While the world continues to spin, we will continue to be Vanderbilt. This year we will provide more than $400 million in uncompensated health care services to the citizens of Middle Tennessee. This absolutely affects our ability to accomplish many other worthwhile goals, yet our commitment to provide health care services for all people is steadfast.
Through it all, Vanderbilt will not retrench, but will continue to grow in strategic ways. We will seek new and innovative uses for existing physical space, while creating new spaces that allow greater synergy for faculty across the university. A new “TEAM” (The Engineering and Medicine) building is being designed to allow engineering and physical sciences and biomedical science faculty to work together in collaborative spaces, accelerating our progress in fusing technology and biology to solve problems as diverse as limb prosthetics to computational genomics.
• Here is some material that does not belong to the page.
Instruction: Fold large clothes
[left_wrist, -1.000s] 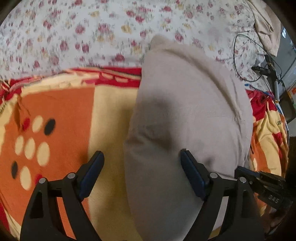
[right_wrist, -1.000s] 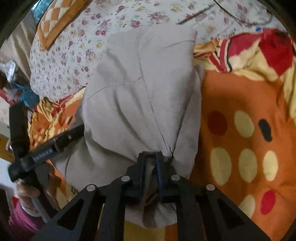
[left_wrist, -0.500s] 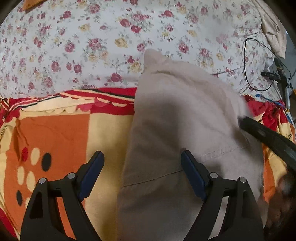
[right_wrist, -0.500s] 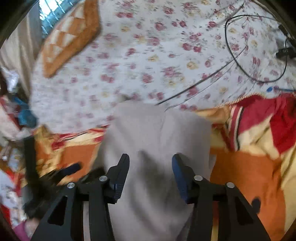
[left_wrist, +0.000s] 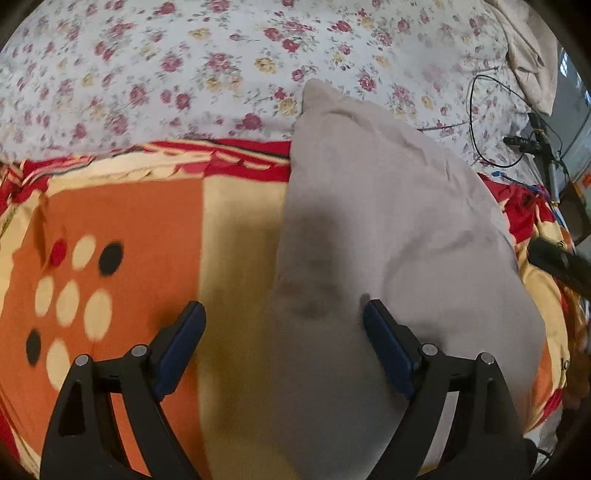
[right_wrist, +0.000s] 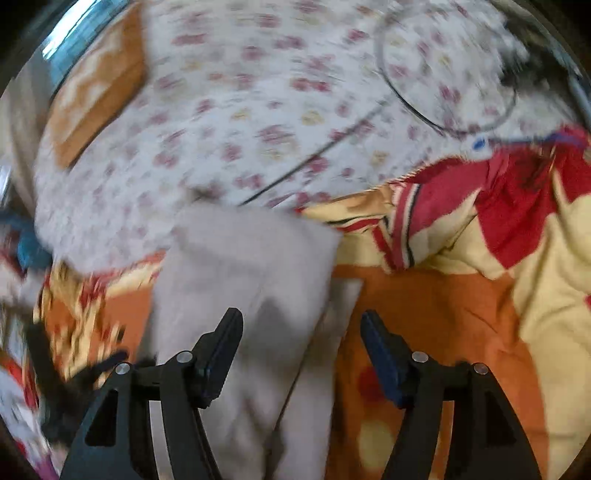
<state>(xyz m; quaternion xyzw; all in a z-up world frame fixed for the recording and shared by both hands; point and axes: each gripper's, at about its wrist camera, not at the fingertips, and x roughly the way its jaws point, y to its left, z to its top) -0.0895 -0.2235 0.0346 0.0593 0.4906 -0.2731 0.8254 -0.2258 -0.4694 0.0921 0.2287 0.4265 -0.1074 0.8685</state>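
Left wrist: grey garment (left_wrist: 388, 240) folded, lying on patterned blanket (left_wrist: 122, 221).

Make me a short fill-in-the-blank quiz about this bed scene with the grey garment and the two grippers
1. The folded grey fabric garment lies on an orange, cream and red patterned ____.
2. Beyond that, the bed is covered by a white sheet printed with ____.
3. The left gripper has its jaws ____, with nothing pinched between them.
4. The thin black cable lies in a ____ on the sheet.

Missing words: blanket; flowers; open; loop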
Our health care programs are rapidly expanding across the region, with three new affiliate hospitals joining Vanderbilt this year, and other partners yet to come. And our educational programs must be ever-evolving to stay ahead of the trends in information science and online learning. “Curriculum 2.0” is a tremendously exciting initiative that leverages our leadership in biomedical informatics and our commitment to team-based multidisciplinary learning to create an entirely new approach to educating students in medicine and other health care disciplines.
What are your hopes for Vanderbilt and the Medical Center in the next 10 years?
We have a unique culture, one based on civility and mutual respect. It is an “us” culture, unambiguously different than the “me” culture seen in many university medical centers. Not only do we experience this culture in our daily work, but there is nationwide discourse that Vanderbilt is “different” in this way.
Moving forward, I believe we will become even more collaborative, leveraging our collective strengths, and building on our collegiality. To me, this remains our secret weapon, our X-factor where other institutions try but fail to accomplish extraordinary things. The future belongs to those who can not only think in new ways, but can actually work together in new ways across disciplines. We must continue to build upon this cultural scaffold to bring amazing discoveries to the world.
The genius of Vanderbilt is that we combine our rich and historic culture with the best of what’s new. My hope is that culture will allow the Medical Center to increasingly collaborate with disciplines and programs throughout the University. I believe that as we realize our full potential for one-university collaboration, we will achieve even greater worldwide impact. In the mind of the public, I hope Vanderbilt will become synonymous with “impact,” as our finest work is exported, publicized and used productively by others. We should be recognized around the world as the intelligence behind health care and biomedical science.